It’s five years today since I got a phone call from Mills and Boon in London saying they wanted to buy my book (working title) Outback Baby which became Pregnant On Arrival. Five years and fifteen books later, I still get a huge buzz seeing my books on the shelf and seeing the many and varied translations from around the world. I also get all emotional when my youngest son said, ‘mum you need a banner to celebrate, so he made the one above!
What have I learned in five years? More than I ever expected! That selling your first book is an enormous feat but it means that you have climbed one moutain and many more await you. I have learned that not everyone will like your book and often they are not backwards in coming forwards to tell you. Thankfully, people who like your books tell you too! It’s important to focus on their words.

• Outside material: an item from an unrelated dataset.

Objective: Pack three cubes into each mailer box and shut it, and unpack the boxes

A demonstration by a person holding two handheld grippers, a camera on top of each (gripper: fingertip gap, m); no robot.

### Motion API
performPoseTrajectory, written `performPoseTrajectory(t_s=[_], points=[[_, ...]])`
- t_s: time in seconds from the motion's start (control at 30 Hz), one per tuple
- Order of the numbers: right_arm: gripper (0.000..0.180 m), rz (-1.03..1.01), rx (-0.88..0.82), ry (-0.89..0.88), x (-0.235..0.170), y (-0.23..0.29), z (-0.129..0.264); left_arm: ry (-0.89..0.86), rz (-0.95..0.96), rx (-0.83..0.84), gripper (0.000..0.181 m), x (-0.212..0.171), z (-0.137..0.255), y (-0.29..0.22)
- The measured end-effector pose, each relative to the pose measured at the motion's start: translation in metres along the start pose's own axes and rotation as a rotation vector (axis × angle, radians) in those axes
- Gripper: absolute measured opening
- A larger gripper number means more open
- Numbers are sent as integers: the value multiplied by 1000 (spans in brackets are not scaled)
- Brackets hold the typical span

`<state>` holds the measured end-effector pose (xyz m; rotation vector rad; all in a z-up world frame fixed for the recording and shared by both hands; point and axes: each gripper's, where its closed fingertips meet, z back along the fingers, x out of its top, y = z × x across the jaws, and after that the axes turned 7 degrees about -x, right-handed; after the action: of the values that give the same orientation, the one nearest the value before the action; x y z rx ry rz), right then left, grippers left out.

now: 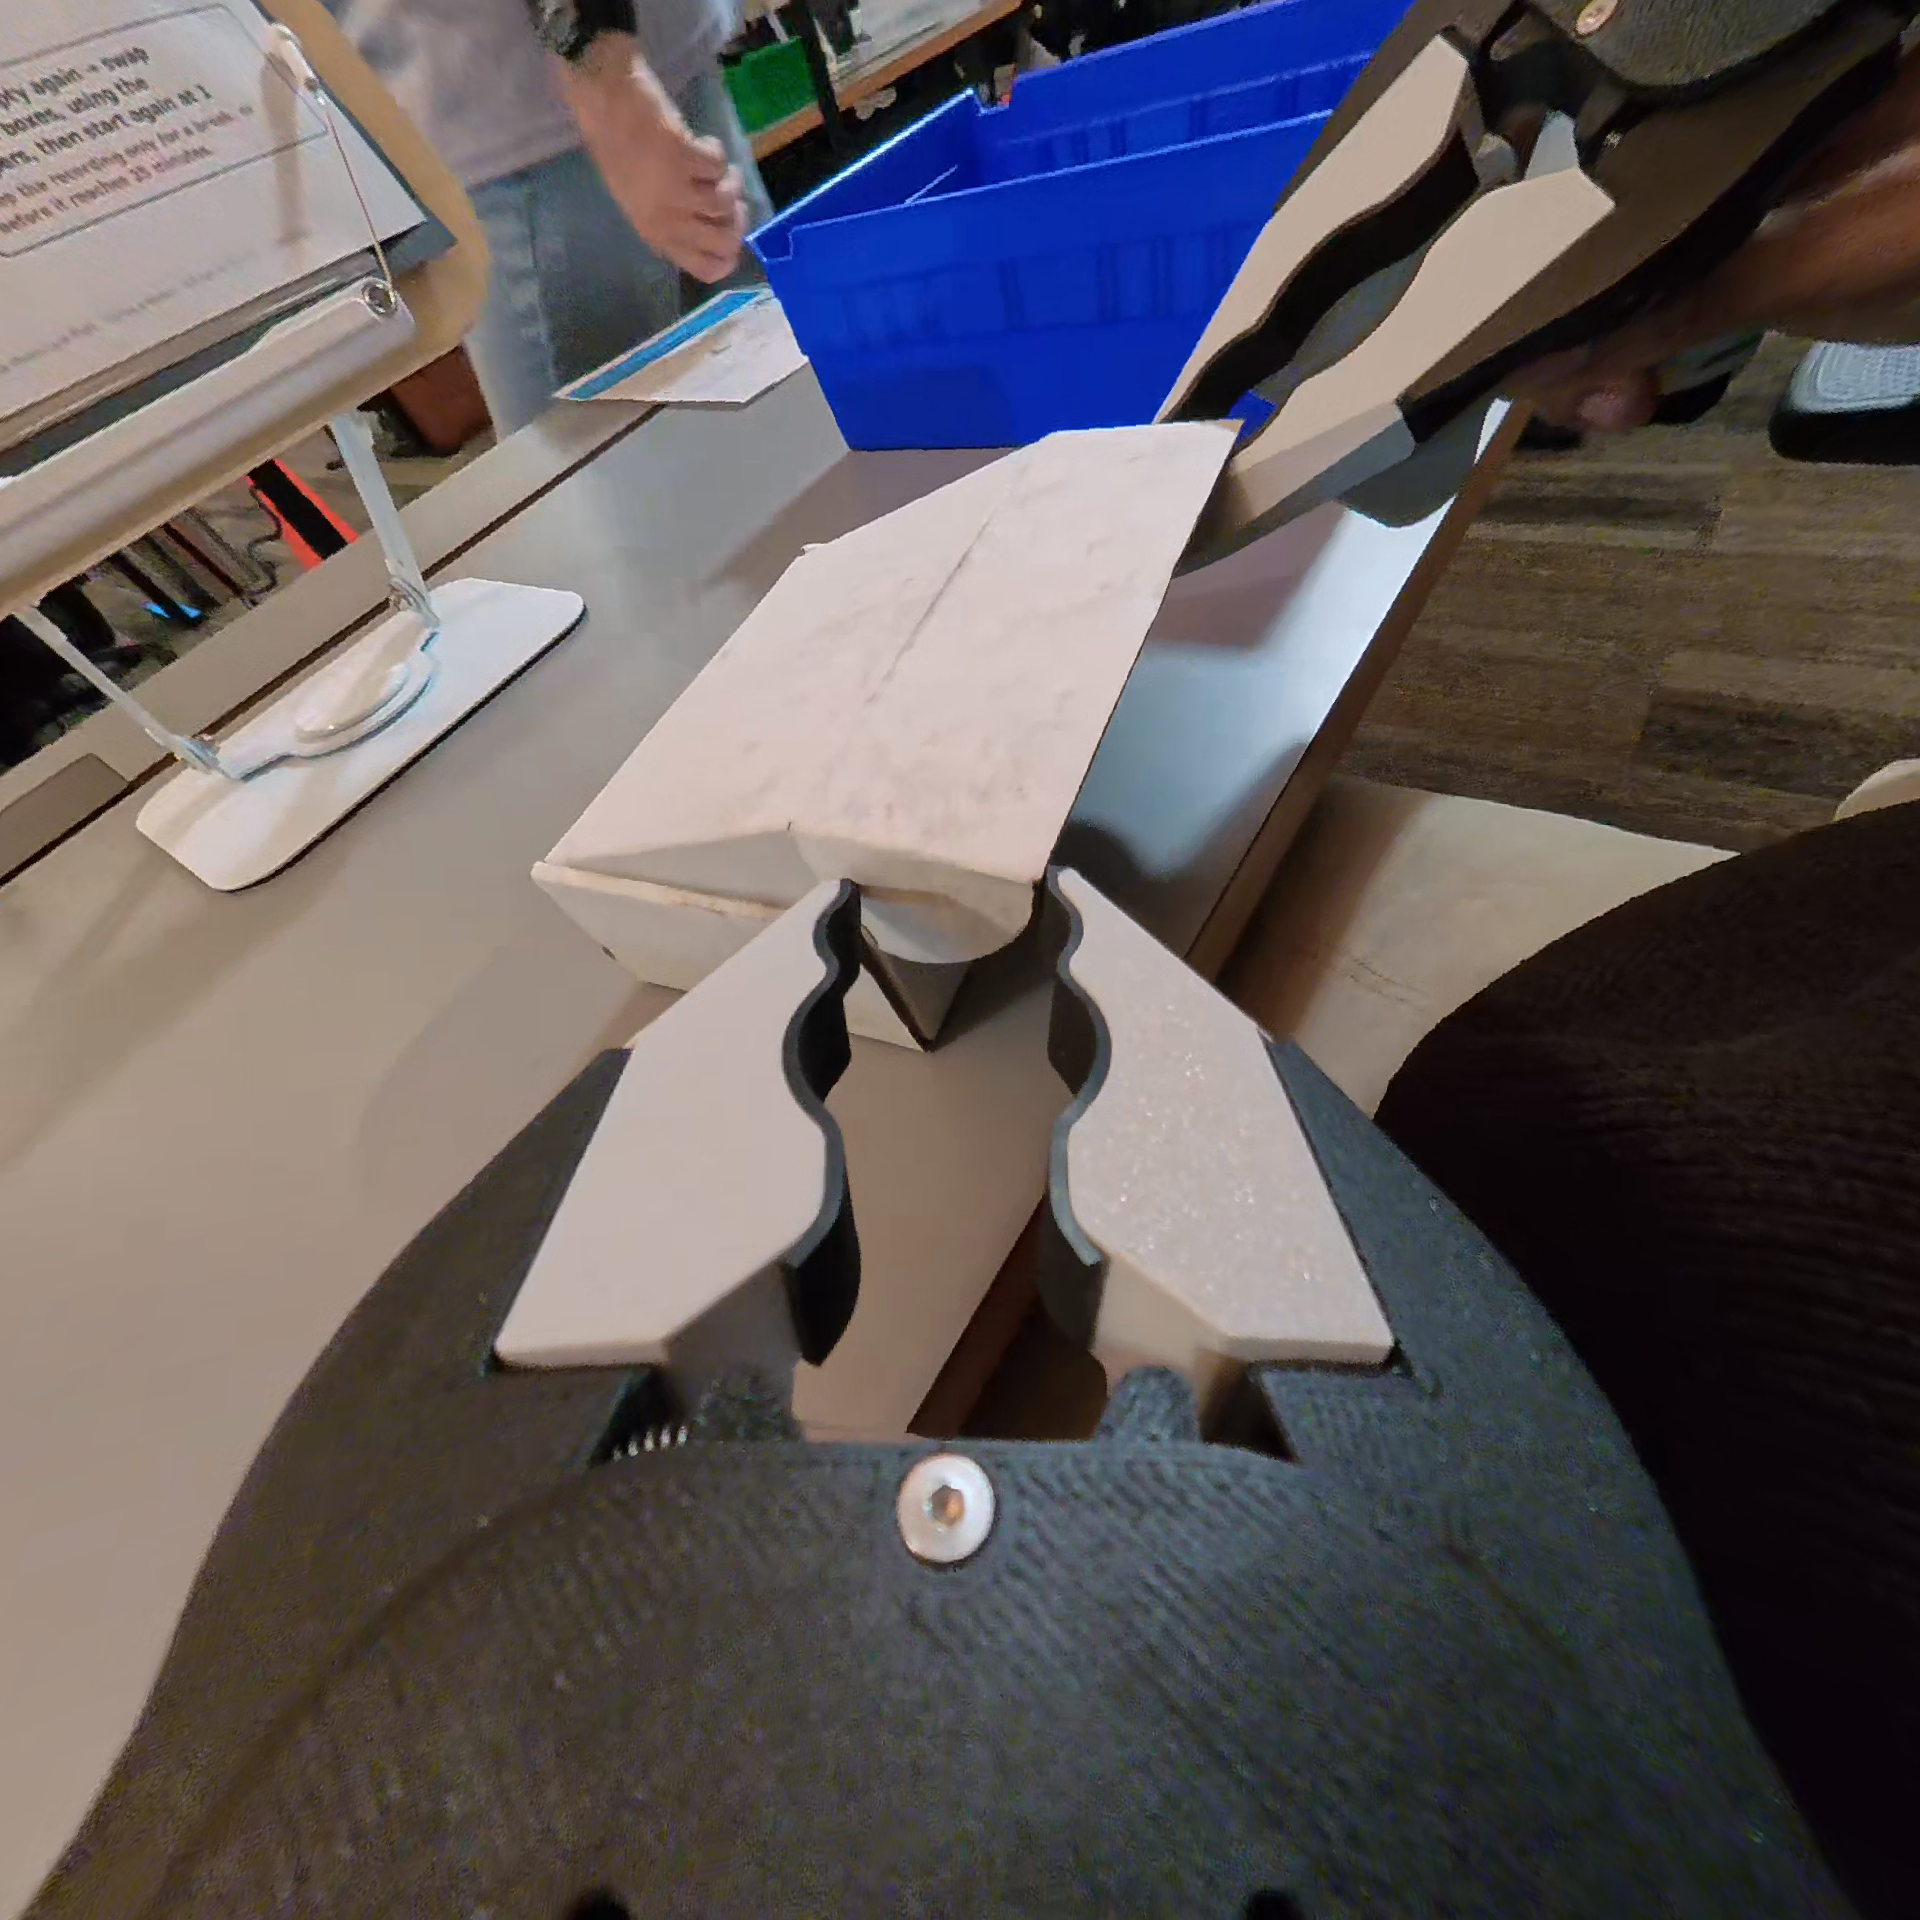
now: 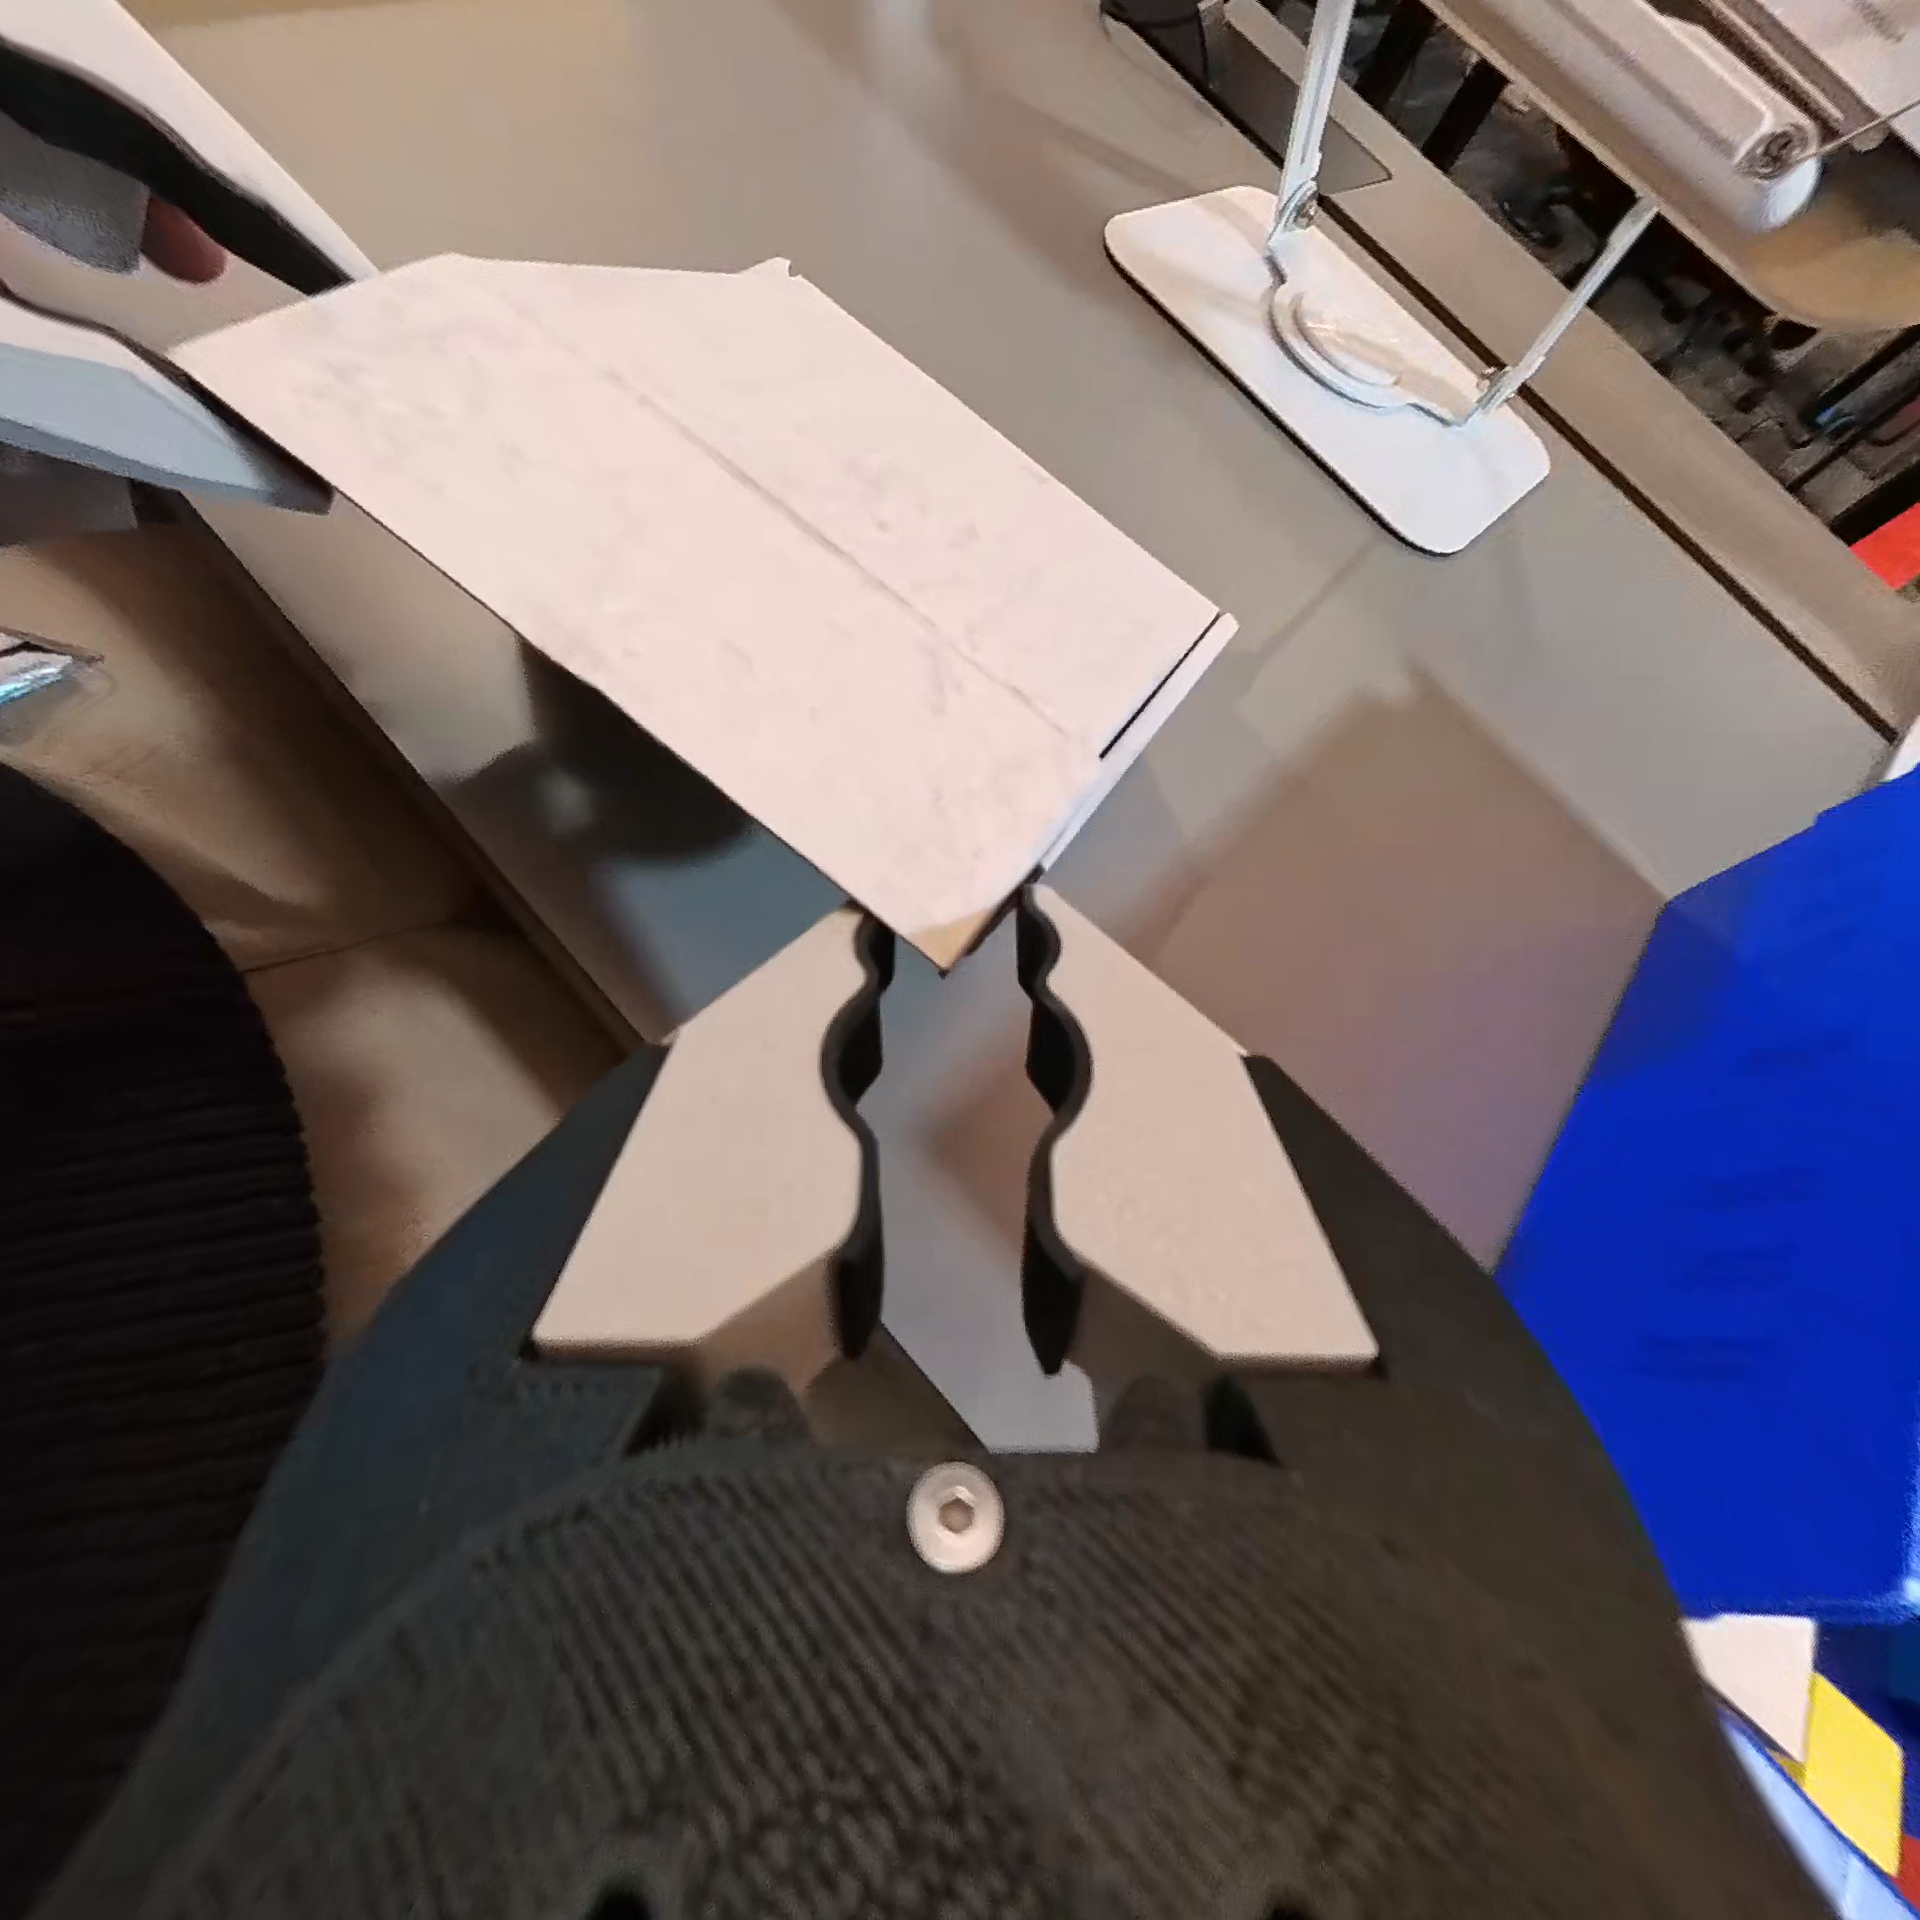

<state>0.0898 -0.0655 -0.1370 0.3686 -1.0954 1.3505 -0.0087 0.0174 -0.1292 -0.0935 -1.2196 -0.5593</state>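
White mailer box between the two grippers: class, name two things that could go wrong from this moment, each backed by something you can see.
1. The mailer box sits by the table's edge; a push from the left gripper at its near end could slide it off.
2. The right gripper meets only a corner of the box, jaws apart, so it may slip free.

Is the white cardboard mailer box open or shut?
Shut: white cardboard mailer box has its lid folded flat, front flap down between the left gripper's fingers.
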Motion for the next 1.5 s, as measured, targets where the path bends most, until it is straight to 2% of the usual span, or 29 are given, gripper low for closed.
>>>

I have learned that the market place of publishing is a fickle one, that trends come and go, that global financial recessions hit, that some books fly, hitting all the right spots and others have to be torn down and rewritten word by word and that just because you’re published it doesn’t mean you’re free of rejections.
I have learned to cope with copy edits for one book arriving just as you’re deep in the creative flow of another book. People often say to me, ‘so you wait until the creative urge strikes?’ I laugh and say with two sons, a husband, parents and another job the muse only comes if I stick myself in the chair each day. Some days are sludge and others are gold and I wish there were more days when words flowed but mostly they don’t. They just get typed and erased word-by-word.
It’s a tough market out there and sometimes I really wonder whether there is another idea left in me. Then I have a good sleep and decide there probabably is 😉
I have discovered that ideas come from everywhere but I have to listen for the sparks and then give time for the slow burn to generate a full story. I have almost accepted that my process is different for every book, that most stories for me are very slow to start but fly at the end although I have had two books that roared into life and then hit major roadblocks later on. I haven’t yet learned to fully accept my process and not to compare myself to others….I’m getting better but….
I have learned the internet is both wonderful and deadly for writing and needs to be used with caution. I have made some great e-friends and met authors from around the world which has so many benefits but sometimes you need to hole up in your cave. I have discovered that promotion and blogging and writing admin and things like that take a lot of time away from writing and I haven’t worked out the balance yet.
What I didn’t expect was the roller-coaster of highs and lows that this biz generates-the lows of waiting, the revisions, the concerns of ever coming up with another story idea and the fact that I found it so hard to actually START a book. The highs are holding your book, the buzz of hearing your editor say, ‘I loved it’, the competition nominations and wins and letters from readers.
I have no idea what the next five years will bring. I have hopes and dreams, I have plans, but the one thing I have learned is that the only thing I can control is what I write…a lot of the rest is out of my hands. Guess that means I better get started on the next book!